Politics cannot be about catch-all parties forever. Politics is fundamentally about making hard choices, about saying ‘yes’ and ‘no’, and defining yourself by who you choose your allies and enemies to be.
The nature of the public spending constraints will put pressure on this huge nationwide Nationalist coalition of hope. This will challenge the expectations and tensions among different groups of voters who have hardly been educated by any of the parties of the winter of cuts heading our way.
There is, though with Alex Salmond’s leadership and the statecraft and elan of the SNP Government and election campaign, a real opportunity even in stormy waters.
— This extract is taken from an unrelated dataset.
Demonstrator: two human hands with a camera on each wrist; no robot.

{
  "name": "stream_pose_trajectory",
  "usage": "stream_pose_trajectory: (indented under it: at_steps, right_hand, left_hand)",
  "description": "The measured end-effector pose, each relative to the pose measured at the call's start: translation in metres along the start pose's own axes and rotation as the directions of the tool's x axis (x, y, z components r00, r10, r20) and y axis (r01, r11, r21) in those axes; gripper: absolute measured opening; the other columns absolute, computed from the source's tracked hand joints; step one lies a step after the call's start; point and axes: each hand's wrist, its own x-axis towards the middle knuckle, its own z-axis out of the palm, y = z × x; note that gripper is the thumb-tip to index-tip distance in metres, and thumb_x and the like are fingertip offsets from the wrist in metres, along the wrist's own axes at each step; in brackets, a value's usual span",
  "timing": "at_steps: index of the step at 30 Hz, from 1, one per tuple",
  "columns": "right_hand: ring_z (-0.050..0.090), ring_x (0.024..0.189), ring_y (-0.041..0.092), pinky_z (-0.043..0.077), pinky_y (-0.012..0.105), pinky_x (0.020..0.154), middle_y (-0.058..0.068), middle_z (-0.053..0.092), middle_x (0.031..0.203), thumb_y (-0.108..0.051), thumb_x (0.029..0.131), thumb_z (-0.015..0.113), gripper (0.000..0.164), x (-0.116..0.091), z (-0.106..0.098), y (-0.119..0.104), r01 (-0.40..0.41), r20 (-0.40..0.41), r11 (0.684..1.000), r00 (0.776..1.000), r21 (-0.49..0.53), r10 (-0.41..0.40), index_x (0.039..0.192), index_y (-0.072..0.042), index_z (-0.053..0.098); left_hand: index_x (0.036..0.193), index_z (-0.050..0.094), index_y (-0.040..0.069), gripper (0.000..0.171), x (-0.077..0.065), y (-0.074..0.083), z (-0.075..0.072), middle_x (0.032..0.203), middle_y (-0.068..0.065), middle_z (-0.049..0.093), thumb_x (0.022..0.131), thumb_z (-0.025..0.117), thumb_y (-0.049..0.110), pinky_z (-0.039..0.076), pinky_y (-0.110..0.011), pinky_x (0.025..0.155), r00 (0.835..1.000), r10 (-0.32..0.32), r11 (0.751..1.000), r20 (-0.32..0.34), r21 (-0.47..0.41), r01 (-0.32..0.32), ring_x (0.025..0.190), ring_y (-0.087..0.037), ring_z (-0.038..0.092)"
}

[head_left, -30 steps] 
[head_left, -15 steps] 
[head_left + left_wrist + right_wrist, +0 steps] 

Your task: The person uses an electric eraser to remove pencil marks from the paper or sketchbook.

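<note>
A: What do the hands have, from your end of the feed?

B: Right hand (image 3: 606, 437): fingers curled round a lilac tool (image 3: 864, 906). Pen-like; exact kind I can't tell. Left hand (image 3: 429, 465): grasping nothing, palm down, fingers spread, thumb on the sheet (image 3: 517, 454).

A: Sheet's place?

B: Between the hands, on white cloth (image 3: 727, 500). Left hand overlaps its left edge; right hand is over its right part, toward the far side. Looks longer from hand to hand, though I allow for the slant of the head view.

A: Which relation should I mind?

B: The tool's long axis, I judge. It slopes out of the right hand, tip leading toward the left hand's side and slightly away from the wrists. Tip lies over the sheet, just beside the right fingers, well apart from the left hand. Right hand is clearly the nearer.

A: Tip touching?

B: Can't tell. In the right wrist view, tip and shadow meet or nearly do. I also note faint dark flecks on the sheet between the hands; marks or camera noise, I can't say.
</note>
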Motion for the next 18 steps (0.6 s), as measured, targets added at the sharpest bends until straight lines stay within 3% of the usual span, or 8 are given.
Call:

That is to lead, invoke and involve the genuine, real hunger out there in Scotland for change, leadership and a different Scotland.
This will require adeptness, fleet of foot and navigating the power brokers of institutional vested interest Scotland, holed up across large swathes of our public services, quangos and local government. Lets call time on the Labour entitlement culture once and for all.
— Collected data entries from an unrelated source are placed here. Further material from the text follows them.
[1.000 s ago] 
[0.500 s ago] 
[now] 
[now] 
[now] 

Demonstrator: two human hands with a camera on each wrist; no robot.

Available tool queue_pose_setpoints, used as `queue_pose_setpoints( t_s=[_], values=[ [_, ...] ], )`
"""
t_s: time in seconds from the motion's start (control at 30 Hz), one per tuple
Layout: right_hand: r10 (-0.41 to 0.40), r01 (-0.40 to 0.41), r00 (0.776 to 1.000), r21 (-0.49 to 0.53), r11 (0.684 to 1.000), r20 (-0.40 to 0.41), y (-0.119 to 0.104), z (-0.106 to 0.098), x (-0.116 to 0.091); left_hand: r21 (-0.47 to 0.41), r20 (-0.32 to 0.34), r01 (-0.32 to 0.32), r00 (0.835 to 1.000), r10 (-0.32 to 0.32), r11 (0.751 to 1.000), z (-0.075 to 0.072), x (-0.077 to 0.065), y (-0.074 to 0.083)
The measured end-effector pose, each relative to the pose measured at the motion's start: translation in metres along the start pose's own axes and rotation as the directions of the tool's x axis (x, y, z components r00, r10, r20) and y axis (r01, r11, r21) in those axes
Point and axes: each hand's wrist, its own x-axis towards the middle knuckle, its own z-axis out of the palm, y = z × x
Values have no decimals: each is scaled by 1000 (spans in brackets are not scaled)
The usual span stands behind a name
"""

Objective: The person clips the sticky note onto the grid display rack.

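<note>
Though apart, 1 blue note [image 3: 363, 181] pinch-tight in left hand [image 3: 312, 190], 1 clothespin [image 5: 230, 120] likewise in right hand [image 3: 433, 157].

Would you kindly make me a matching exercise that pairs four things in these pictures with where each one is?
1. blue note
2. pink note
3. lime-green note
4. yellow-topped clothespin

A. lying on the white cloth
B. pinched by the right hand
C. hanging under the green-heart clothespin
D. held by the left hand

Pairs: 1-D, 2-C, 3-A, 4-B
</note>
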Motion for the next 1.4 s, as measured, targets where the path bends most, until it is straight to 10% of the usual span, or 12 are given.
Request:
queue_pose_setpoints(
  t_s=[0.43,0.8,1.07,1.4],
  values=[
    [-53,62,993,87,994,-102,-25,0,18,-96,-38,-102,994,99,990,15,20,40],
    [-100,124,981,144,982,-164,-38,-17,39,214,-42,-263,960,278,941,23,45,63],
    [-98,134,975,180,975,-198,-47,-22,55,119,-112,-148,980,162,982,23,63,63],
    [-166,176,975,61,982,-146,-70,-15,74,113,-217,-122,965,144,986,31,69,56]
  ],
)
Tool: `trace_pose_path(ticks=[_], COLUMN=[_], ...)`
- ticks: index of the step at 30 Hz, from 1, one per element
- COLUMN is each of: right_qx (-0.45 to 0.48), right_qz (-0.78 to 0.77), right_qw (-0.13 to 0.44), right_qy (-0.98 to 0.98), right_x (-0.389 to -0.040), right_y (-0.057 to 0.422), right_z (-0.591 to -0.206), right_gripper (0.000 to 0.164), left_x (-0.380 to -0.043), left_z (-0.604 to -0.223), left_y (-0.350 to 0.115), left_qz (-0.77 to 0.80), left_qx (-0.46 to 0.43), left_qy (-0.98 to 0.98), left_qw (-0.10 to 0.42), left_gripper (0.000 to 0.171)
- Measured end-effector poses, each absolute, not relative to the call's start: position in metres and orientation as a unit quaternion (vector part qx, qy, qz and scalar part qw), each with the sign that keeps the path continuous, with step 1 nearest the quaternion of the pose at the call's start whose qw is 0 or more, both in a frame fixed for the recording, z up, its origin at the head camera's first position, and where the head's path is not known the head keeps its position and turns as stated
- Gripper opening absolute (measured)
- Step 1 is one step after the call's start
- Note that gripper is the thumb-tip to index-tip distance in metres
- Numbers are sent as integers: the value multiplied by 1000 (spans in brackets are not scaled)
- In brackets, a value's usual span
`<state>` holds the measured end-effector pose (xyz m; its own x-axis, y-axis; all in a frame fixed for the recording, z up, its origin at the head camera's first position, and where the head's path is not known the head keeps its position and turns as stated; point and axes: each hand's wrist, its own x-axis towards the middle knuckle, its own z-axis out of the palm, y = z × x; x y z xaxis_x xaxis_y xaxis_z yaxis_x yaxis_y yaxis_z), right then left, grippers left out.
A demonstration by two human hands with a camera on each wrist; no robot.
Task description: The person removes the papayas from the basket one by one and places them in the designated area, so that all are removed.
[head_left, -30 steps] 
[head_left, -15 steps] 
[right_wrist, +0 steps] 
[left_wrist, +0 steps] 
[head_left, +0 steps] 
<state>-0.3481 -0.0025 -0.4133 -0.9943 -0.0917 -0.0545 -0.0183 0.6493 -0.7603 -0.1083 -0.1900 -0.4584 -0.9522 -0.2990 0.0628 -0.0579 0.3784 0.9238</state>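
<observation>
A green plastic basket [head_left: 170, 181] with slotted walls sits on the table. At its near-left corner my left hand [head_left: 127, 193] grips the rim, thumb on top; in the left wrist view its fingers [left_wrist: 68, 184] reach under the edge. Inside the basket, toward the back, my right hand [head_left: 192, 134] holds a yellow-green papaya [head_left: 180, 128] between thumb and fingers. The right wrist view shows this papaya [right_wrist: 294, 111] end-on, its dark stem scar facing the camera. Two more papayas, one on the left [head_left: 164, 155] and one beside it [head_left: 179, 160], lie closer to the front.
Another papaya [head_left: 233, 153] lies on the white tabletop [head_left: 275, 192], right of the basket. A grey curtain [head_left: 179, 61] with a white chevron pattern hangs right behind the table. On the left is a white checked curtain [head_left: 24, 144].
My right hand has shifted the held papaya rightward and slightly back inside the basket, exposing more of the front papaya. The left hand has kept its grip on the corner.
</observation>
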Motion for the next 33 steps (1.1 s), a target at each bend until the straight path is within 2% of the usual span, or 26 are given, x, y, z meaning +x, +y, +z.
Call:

Then there is the SNP’s ultimate mission, its purpose in life and vision for Scotland. This is sometimes inaccurately described as ‘independence’, but it is something more real and far-reaching than that. The SNP’s soul, its sense of utopia, is the idea of Scottish statehood, the reaffirmation of a Scottish sense of the public realm, space, institutions and nationhood.
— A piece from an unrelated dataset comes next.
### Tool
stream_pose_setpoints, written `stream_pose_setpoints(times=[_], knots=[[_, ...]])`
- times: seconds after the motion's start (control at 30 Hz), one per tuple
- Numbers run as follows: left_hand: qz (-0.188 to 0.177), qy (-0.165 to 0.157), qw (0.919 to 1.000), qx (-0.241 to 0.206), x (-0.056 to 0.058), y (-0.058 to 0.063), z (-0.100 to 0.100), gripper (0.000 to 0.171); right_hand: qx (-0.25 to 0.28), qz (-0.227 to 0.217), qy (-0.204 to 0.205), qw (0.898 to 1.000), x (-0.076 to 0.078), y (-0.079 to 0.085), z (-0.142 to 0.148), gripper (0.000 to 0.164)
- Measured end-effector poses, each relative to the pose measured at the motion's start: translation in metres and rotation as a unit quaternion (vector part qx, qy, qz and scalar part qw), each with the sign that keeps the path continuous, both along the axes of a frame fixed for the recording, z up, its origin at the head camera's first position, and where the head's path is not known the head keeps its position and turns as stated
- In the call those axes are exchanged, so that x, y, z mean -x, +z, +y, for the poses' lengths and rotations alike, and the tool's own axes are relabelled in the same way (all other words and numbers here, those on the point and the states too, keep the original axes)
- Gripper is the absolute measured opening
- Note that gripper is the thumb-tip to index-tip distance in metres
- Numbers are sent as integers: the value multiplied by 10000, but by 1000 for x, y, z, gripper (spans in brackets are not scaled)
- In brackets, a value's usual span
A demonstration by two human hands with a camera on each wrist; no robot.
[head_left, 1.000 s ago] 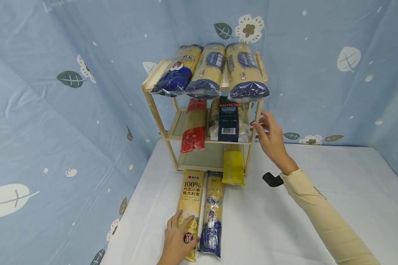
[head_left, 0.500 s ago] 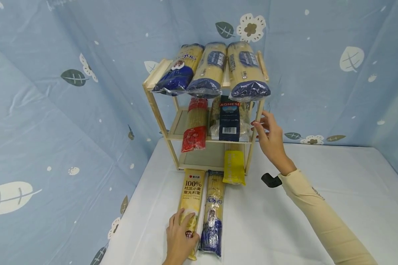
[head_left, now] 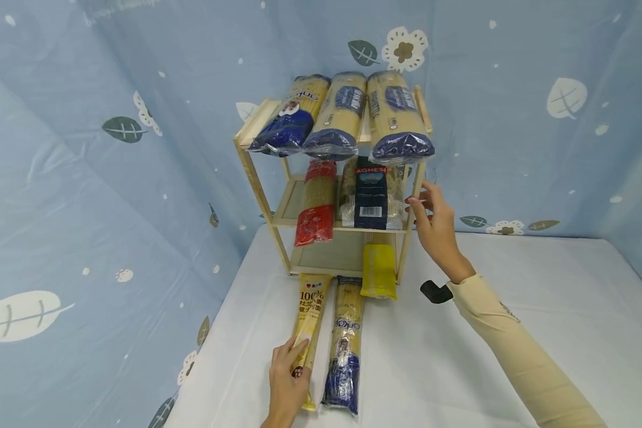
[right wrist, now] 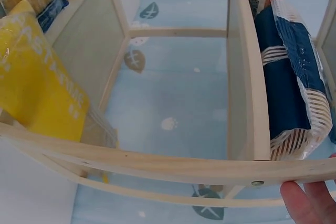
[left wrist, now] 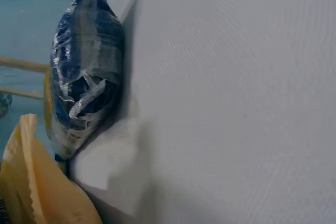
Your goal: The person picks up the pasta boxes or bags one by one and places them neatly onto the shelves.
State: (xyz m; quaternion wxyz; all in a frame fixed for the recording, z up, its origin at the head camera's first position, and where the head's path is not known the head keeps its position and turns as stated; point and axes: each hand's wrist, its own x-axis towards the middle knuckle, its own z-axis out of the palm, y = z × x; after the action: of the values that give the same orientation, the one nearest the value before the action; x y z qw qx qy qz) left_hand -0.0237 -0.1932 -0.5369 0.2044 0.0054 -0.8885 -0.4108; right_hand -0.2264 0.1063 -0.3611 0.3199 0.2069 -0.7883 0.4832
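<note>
A yellow packet of spaghetti (head_left: 310, 309) lies in front of the rack, turned partly onto its edge; my left hand (head_left: 288, 380) grips its near part. The packet's crimped end (left wrist: 47, 182) fills the lower left of the left wrist view, where no hand shows. Beside it lies a blue-ended spaghetti packet (head_left: 345, 345). On the right, my right hand (head_left: 436, 223) holds the front post of the wooden rack (head_left: 270, 223), thumb in front and fingers behind. The right wrist view has fingertips (right wrist: 299, 203) against that post (right wrist: 157, 163).
Three spaghetti packets (head_left: 336, 116) lie on the top shelf. The middle shelf holds a red packet (head_left: 314, 202) and a dark blue pasta bag (head_left: 371, 193). A yellow-ended packet (head_left: 378, 270) sticks out of the bottom shelf. A black pipe-shaped object (head_left: 436, 292) shows near the right wrist.
The yellow spaghetti packet has rolled from flat onto its edge in my left hand, its near end shifting left. My right hand has stayed on the post.
</note>
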Motion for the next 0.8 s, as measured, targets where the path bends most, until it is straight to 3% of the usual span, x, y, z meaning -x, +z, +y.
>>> stream_pose_setpoints(times=[0.23,0.43,0.8], knots=[[68,193,9990,-392,-3,9,-1,58,29,49,36,10000,0,0,1,34],[323,124,9979,-550,-2,19,2,59,-28,106,-87,9999,1,0,2,35],[1230,-156,9911,-492,17,32,1,60,22,102,-9,9999,-1,0,0,35]])
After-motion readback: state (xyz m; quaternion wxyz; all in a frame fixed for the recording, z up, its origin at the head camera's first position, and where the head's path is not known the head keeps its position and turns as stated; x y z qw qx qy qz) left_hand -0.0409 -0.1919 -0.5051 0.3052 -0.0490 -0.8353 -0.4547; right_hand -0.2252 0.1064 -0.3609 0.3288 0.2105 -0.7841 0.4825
That notion of statehood is a much more radical, far-reaching and dynamic concept than just talking about when the date of the independence referendum is; it does not preclude eventual independence, but shows that the SNP in its membership and heart is relaxed about the length of the journey.
This requires that we as a nation imagine and create an independence of mind and action that rises to the historic occasion before us. Which puts away our partisanship and which tribe we are from, and says that what unites and holds us together as Scots is more important as citizens and human beings than what divides us.
This entails finally junking the grievance, cynicism ‘chip on the shoulder’ culture which has harmed and disfigured so much of Scotland, and which Scottish Labour has become a leading embodiment of, and the Nationalists before them.
All of this involves opening a new chapter in the history of Scotland and closing an old one. Goodbye to Labour authoritarianism, telling us what we cannae dae, and acting like a mean minded parkie out of a DC Thompson comic. Farewell to the turf war kings and queens who think they have the right to be self-appointed gatekeepers and guardians of how they interpret the public life of Scotland. Good riddance to caution, conservatism and time-serving do nothing ways; and bon voyage to the jargon invested, official claptrap of so much of public Scotland.
We have a once in a lifetime story to create the Scotland we know we are capable of. To reconnect the dangerous degree of disengagement which sees Glasgow turnouts of one-third of voters, and which champions the voices and interests of forgotten Scotland, the people who have not counted for decades in our political and economic system.
This is the time for a national movement for change led by Alex Salmond’s Nationalists, but including radical, genuine people in Scottish Labour, Tories, Lib Dems, Greens and of no party. Our small, beautiful country has given so much to the world, told so many wonderful and captivating stories, and created many imaginative ideas and inventions; but maybe, just maybe, the next chapter in our nation’s rich history will be our most exciting! Maybe Scotland can truly create its own future!